My father recognized the cowardice, not me. In the disappearance of my game, I had submitted to a strange lassitude that fell somewhere between surrender and vagueness. I was lost somewhere in the fogs of myself and didn't know how to recover. When my father picked me up to take me home to Laurel Bay, he asked how the St. Paul game went.

“We lost, Dad,” I said.

“How many did you score?”

“Fourteen.”

He backhanded me into the passenger-side window. His slap had caught me relaxed, and my nose started bleeding profusely. If the blood had not flowed, the beating would have continued. Because I was an expert in translating the fury of my father's eyes, I knew that the first backhand was a warmup for a long night spent warding off his blows. I unzipped my bag and pressed my nose into my uniform shirt. I could always tell my mother that I'd been elbowed under the boards by St. Paul's center.

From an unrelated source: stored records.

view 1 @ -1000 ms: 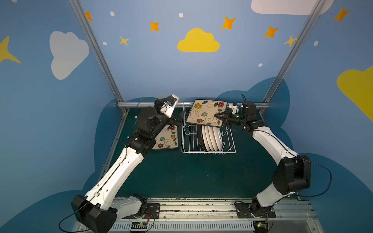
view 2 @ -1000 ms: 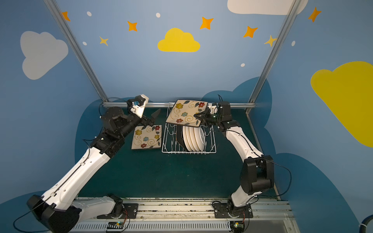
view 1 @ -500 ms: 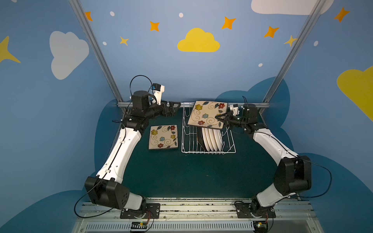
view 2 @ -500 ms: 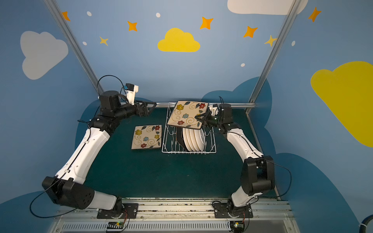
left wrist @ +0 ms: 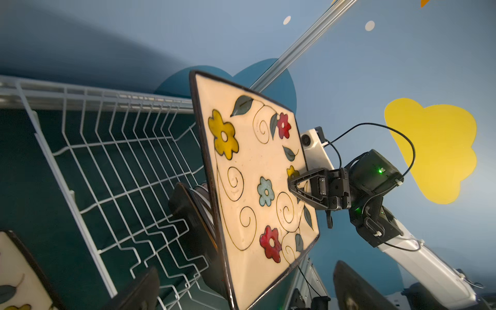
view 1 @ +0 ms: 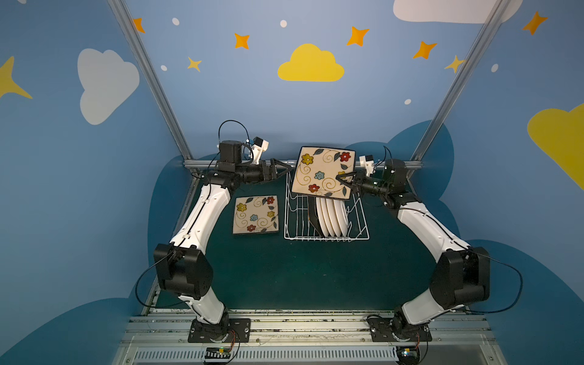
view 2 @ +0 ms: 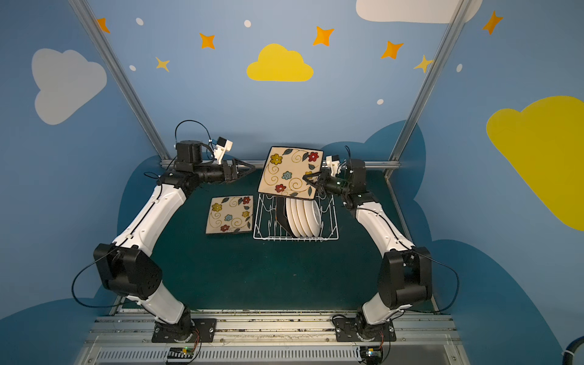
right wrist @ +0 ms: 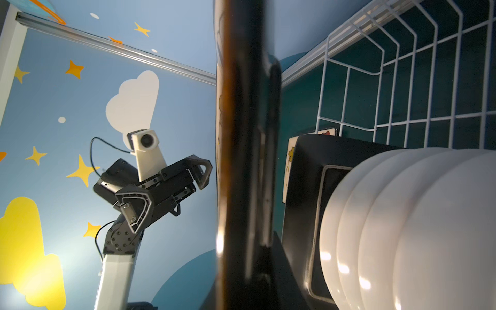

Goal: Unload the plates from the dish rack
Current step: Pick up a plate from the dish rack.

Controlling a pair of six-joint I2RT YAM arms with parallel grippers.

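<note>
1. Right pincer [view 1: 343,181]: clamped on one edge of a flowered square plate [view 1: 319,173]. One finger lies on the cream face and the other is behind the black back.
2. Plate is carried in the air, out ahead of the right pincer, tilted with its printed face toward the top cameras. Its lower edge hangs above the far end of the dish rack [view 1: 325,239].
3. Left pincer [view 1: 286,169]: jaws spread wide, nothing between them. It is raised off the bench [view 1: 284,278] and points at the free edge of the carried plate, opposite the right pincer. Fingertips are just beside that edge; no contact shows in either top view.
4. Rack sits on the bench below and in front of the right pincer. In it are four round white plates [view 1: 333,216], upright on edge and packed together.
5. One black-backed plate [view 1: 313,218] leans against the round stack on the side toward the left pincer. Only its dark back and rim are readable.
6. Second flowered plate [view 1: 256,215]: flat on the bench, face up, below the left pincer and just beside the rack's wall. Whether it touches the wire I cannot tell.
7. Right wrist view is largely blocked by the carried plate's dark rim, seen edge-on.
</note>
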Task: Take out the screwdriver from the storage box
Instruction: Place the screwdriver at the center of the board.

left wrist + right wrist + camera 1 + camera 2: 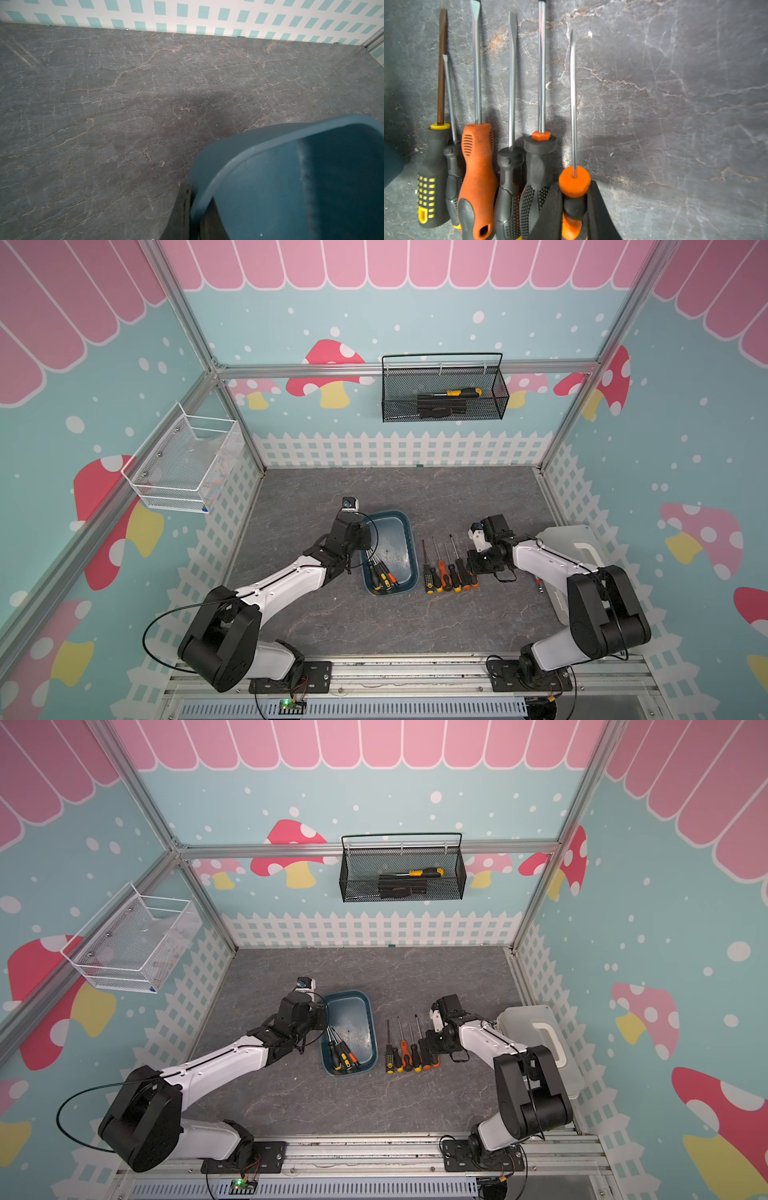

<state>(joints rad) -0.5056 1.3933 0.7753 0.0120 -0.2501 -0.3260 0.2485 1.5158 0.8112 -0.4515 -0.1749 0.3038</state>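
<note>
Screwdriver (574, 179) with an orange collar is clamped in the closed right gripper (574, 204), at the end of the row (446, 572) on the table (374, 626) beside the storage box (390, 513). The box rim is pinched by the closed left gripper (193, 212); more screwdrivers (382, 574) lie inside.

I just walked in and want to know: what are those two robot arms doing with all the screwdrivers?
They're emptying the storage box. The left pincer is shut on the box's rim, probably steadying it. The right pincer is shut on an orange-capped screwdriver at the end of the row of screwdrivers on the table beside the box. A few more screwdrivers lie in the box, so the job isn't finished.
</note>
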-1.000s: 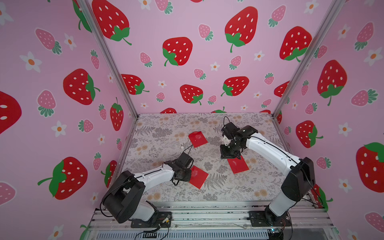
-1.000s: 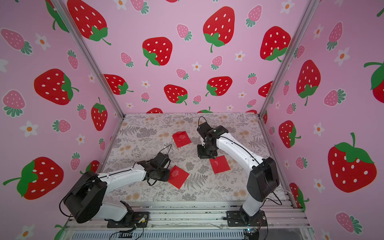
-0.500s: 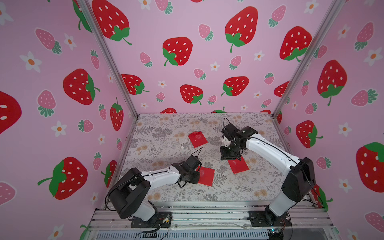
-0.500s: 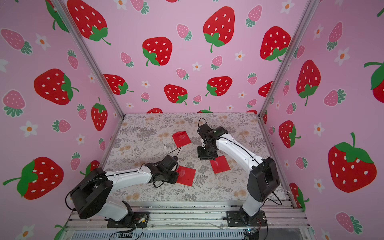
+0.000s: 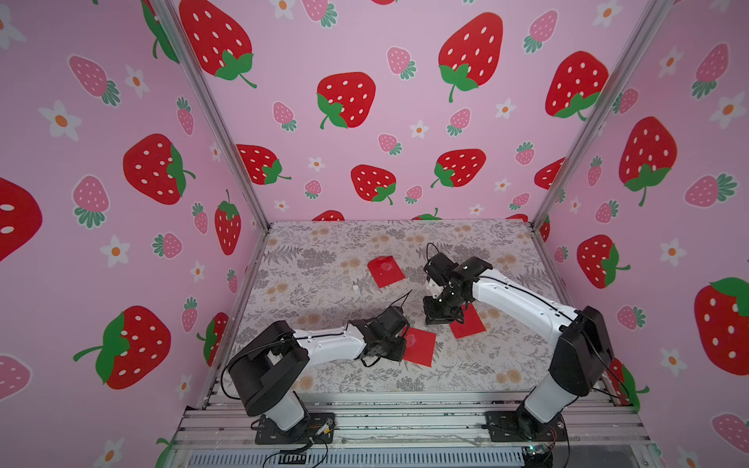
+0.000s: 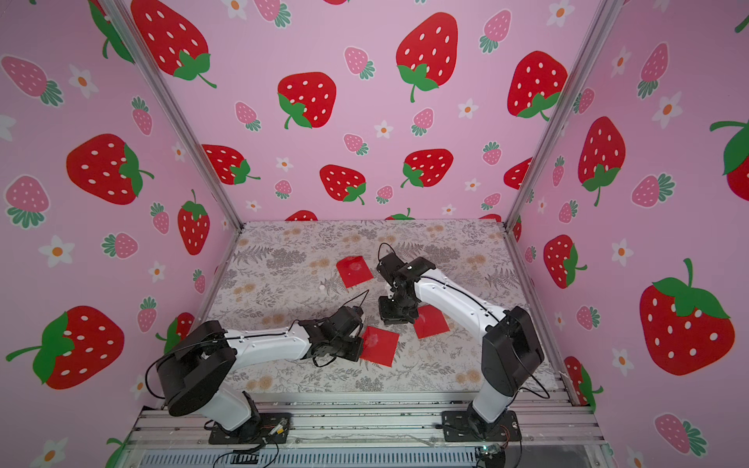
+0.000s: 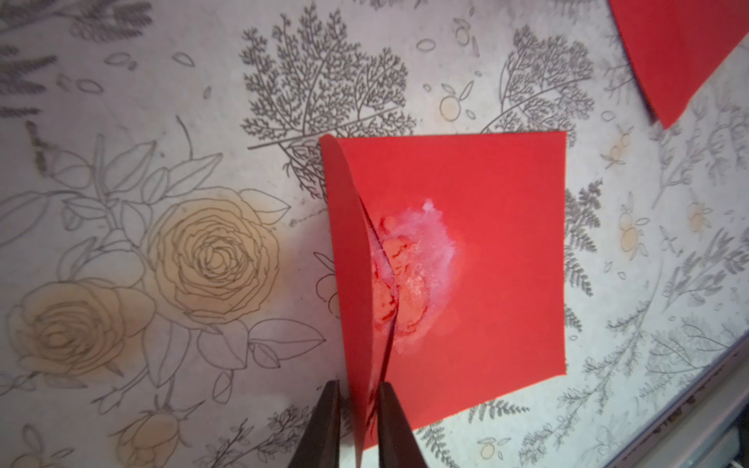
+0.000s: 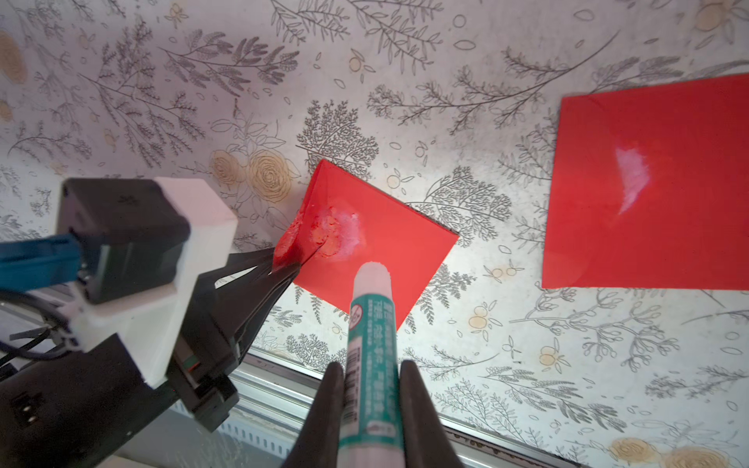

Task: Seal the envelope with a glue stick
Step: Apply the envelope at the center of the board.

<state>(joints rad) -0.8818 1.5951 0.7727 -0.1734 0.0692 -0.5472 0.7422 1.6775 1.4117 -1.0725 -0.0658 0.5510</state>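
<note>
A red envelope lies near the front of the table, also seen in both top views. A white glue smear marks its middle. Its flap stands up, pinched between the narrow jaws of my left gripper at the envelope's left edge. My right gripper is shut on the glue stick, a white tube with a teal label. The stick's bare tip points at the envelope from above and to its right; contact cannot be told.
A second red envelope lies under the right arm, and a third lies farther back. A small white thing sits on the floral cloth left of the third one. The metal rail runs along the front edge.
The left gripper has moved right along the table, and the near envelope has slid right with it. The right arm has barely moved.
</note>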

“You don't get it, do you, mama's boy? This is a kick-ass world that doesn't have time to wait around for pussies like you to wake up and read the fucking headlines. You're not as good a ballplayer as you were last year, pal. Understand that? These teams have your number. They're eating your jock. Because you've got a pussy between your legs instead of a dick, it's working on you. I'd've gone through this league like shit through a goose. Their teeth'd be lying all over the floor like Chiclets. I'd shuck teeth from their heads and make them believe it was corn. You listening to me, pal? Ah, you're not crying, are you? Sweet little Pat. Mama's little baby loves shortenin', shortenin', mama's little baby loves shortenin' bread. Itty-bitty baby feel bad? Daddy's so sorry. You haven't received one letter from one college about playing ball next year. Not one. No one's scouted you because word's getting out that you're a quitter and a loser. You won't be going to college next year, son.”

There was nothing my father could not teach me about the architecture of despair. I knew all its shapes and its blueprints, the shadows of all its columns and archways. My father could send me reeling down its hallways and screaming into its bat-spliced attics with a curl of his thin-lipped mouth. He brought madness home every time he entered the many houses of my overlong childhood. His cruelty baffled me, shamed me, and I promised myself I would never be anything like him.

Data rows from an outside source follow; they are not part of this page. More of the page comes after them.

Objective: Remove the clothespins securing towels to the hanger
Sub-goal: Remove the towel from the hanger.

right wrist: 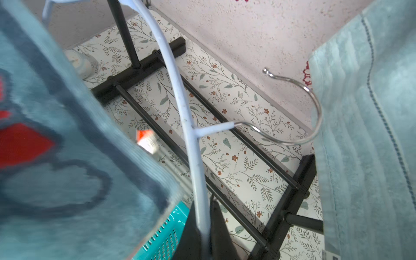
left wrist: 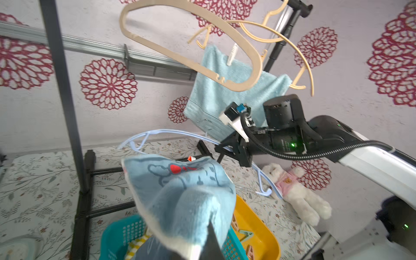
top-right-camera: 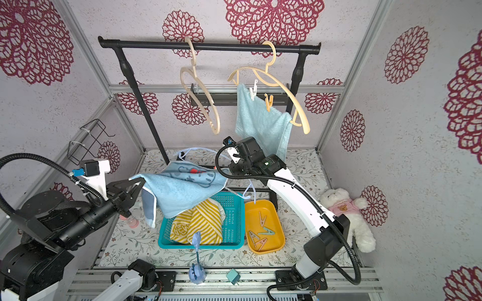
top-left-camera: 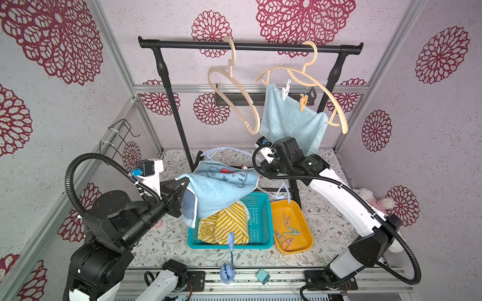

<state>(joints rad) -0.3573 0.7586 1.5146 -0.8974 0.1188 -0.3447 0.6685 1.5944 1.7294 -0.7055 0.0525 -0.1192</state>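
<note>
Up at one o'clock, two clothespins (top-left-camera: pixel 286 90) clamp the plain towel (top-left-camera: pixel 292 122) to a beige hanger (top-left-camera: pixel 326 88): light, springy, probably best squeezed at their tails. Left claw (top-left-camera: pixel 185 183) pinches the printed towel (top-left-camera: pixel 219 187), right claw (right wrist: pixel 203 216) the blue hanger (right wrist: pixel 186 117).

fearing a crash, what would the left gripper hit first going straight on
The left gripper, past the printed towel it grips, would likely meet the pale blue hanger in the right gripper; depth unclear.

A white peg (top-left-camera: pixel 286 90) and an orange peg (top-left-camera: pixel 303 102) clip the plain blue towel (top-left-camera: pixel 289 122) to its hanger (top-left-camera: pixel 338 108). Four loose pegs (top-left-camera: pixel 293 231) (pink, mint) lie in the yellow tray (top-left-camera: pixel 281 208).
</note>
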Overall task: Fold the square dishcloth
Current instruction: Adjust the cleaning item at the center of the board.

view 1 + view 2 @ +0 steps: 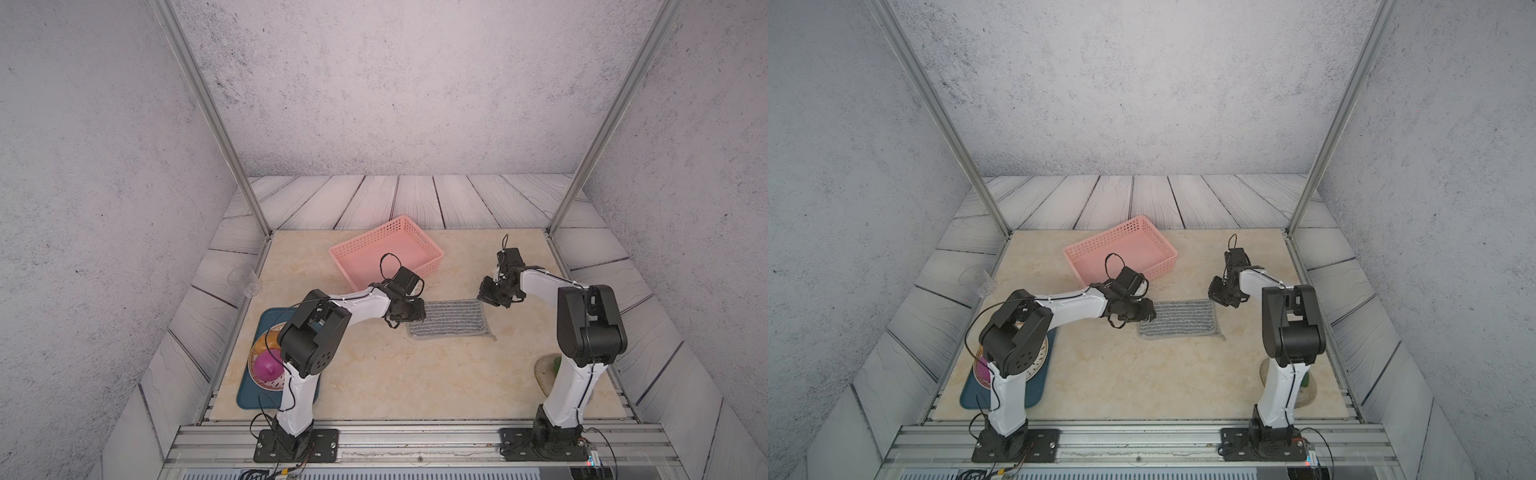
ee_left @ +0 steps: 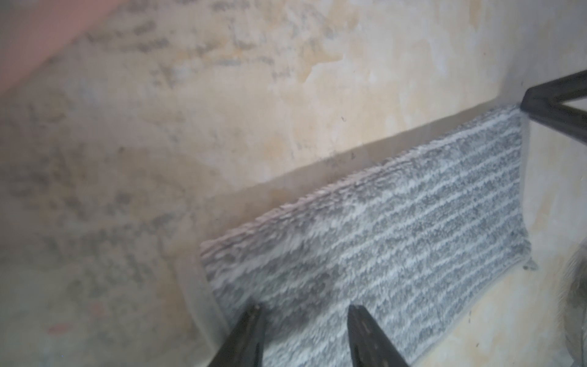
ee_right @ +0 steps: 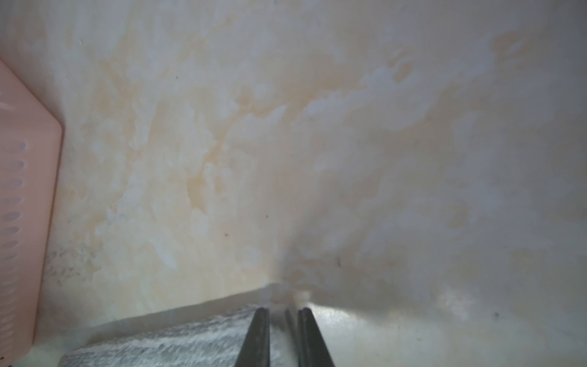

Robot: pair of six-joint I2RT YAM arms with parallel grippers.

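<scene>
- The beige marbled table [image 1: 374, 374] carries nearly everything in view.
- The left arm [image 1: 357, 307] reaches across the basket's near corner and covers the cloth's left end in both top views. The right arm [image 1: 540, 282] bends in from the opposite side.
- A pink basket [image 1: 365, 235] stands at the back of the table, just behind the cloth and apart from it.
- A teal tray [image 1: 249, 395] sits at the near left, half hidden under the left arm's elbow.
- The square dishcloth [image 1: 453, 318] lies flat mid-table between the arms. It is doubled into a rectangle, with the lower layer's hem showing along the near edge.
- A round dish [image 1: 262, 341] on the tray holds a magenta object [image 1: 266, 365]; both are partly covered.
- A pale round mat [image 1: 544, 370] at the near right is mostly behind the right arm.
- A clear cup [image 1: 245, 280] sits off the table on the left planking and shows only faintly.
- The left fingers [image 2: 251, 330] are spread over the cloth's end, with only striped pile showing in the gap.
- The right fingers [image 3: 259, 333] hover by the cloth's far right corner with a narrow slit between them. Blur there means I cannot tell whether they pinch anything.
</scene>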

I came back the next game against Walterboro with nineteen points, and our team won 69–41. My father was in the stands and I waved to him for the first time all season, enraging him. Against Georgetown I scored twenty-two of my team's forty-four points as we won by eight points. Against Berkeley I scored twenty-one of forty-nine points, and I had found my way back to myself and my game again. In the middle of the Berkeley game with my friend Bruce Harper shooting two free throws, I walked over to where my father and family were seated among the hometown crowd and waved. I waited for the look of rage to cross my father's face—and it was quick in coming. “Hey, showboat,” he yelled at me, “let's get serious about the game.”

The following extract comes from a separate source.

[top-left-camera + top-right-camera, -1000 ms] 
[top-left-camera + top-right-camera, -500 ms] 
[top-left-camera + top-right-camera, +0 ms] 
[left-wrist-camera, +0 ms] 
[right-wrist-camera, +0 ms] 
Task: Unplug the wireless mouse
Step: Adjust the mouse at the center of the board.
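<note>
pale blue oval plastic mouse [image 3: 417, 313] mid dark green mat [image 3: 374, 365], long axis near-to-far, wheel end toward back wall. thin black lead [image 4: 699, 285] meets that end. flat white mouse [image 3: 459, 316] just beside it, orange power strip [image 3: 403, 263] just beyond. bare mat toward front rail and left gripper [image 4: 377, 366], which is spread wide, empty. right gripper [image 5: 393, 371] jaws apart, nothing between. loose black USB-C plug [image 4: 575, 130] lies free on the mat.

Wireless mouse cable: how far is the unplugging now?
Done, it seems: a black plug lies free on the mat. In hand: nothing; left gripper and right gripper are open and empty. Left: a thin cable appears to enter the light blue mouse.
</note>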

In my secret self, the one my father didn't know about, I said in silence, “Fuck you, Dad.” I smiled and waved again, but this time only to my father. At the end of the third quarter we were tied up with Berkeley 30–30. In the fourth quarter I scored twelve points and we won the game going away. On the drive home, my father critiqued every aspect of my game, slashing the air with his index finger to emphasize his points as he listed my shortcomings, his voice a soundtrack in the garden I was tending in the high-country of self that was lush and fatherless.

         

I
T WAS THAT SEASON, IN 1963
, when I first met Mel Thompson, who came to Beaufort High School to do a scouting report on me in a game against Chicora High School. When Coach Thompson took his seat in the top row of the visitors' section I had no way of knowing that my fate, inexorable and cat-footed, had come riding into town. The Citadel's coach sat in silence and judged me as a player he might recruit for his team. Later, he told me he had been looking for a ball handler. I could have told him, if that was the order of the day, he had come to the right place.